How to complete this task: In your reply, repeat the full listing exactly and leave each picture out.

Data below:
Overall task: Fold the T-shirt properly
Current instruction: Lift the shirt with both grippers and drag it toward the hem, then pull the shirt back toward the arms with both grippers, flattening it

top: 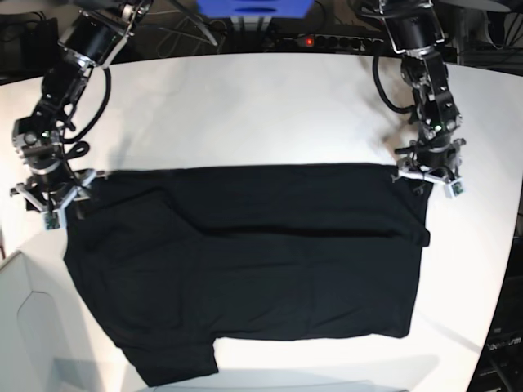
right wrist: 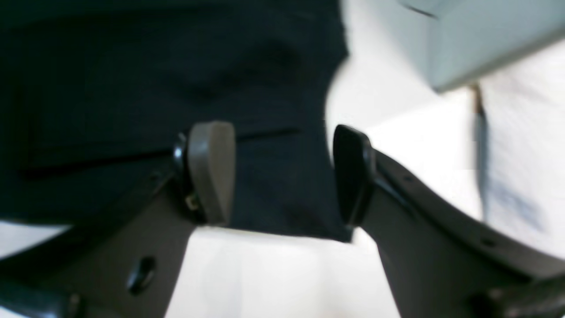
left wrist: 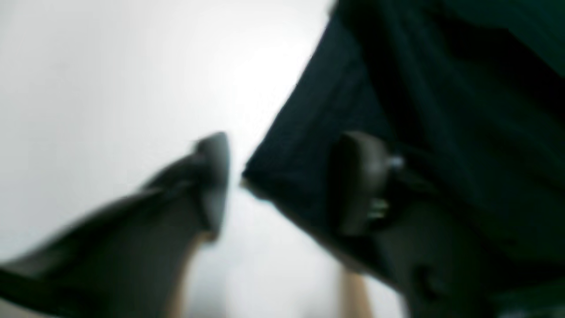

Exercise output:
Overall task: Fold the T-shirt properly
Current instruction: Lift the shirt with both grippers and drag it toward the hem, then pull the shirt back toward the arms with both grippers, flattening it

top: 
right wrist: 
left wrist: 

Nothing remains open in this exercise.